● **What to produce**:
May I have, exactly as written, the line containing "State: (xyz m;" and every line after it through the end of the listing below, and nothing else?

● **Exercise data**:
<<<<

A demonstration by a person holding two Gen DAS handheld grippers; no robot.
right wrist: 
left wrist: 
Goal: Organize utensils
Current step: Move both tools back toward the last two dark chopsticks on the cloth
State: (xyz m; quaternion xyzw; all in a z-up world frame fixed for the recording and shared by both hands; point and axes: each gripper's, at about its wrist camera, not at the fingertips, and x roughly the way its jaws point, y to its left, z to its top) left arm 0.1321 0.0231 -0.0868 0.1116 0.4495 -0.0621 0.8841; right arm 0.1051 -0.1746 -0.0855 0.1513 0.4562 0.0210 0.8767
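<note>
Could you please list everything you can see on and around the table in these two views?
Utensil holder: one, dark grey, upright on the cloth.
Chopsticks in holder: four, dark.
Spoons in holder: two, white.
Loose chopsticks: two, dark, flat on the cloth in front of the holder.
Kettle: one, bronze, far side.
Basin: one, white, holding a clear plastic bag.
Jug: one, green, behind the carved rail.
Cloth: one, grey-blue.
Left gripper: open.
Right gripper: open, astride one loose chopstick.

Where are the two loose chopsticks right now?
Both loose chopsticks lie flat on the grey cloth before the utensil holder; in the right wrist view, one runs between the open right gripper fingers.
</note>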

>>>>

● **Response to the task**:
State: (xyz m; quaternion xyzw; all in a z-up world frame fixed for the recording and shared by both hands; point and axes: each gripper's, at about its wrist camera, not at the fingertips, and x roughly the way its jaws point, y to its left, z to its top) left arm 0.1321 0.0231 -0.0868 0.1116 0.4495 -0.0621 0.8841; right arm 0.1051 -0.1746 -0.0855 0.1513 0.4562 0.0210 0.8767
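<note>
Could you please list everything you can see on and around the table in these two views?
Utensil holder: one, dark grey, upright on the cloth.
Chopsticks in holder: four, dark.
Spoons in holder: two, white.
Loose chopsticks: two, dark, flat on the cloth in front of the holder.
Kettle: one, bronze, far side.
Basin: one, white, holding a clear plastic bag.
Jug: one, green, behind the carved rail.
Cloth: one, grey-blue.
Left gripper: open.
Right gripper: open, astride one loose chopstick.

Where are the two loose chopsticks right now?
Both loose chopsticks lie flat on the grey cloth before the utensil holder; in the right wrist view, one runs between the open right gripper fingers.
</note>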

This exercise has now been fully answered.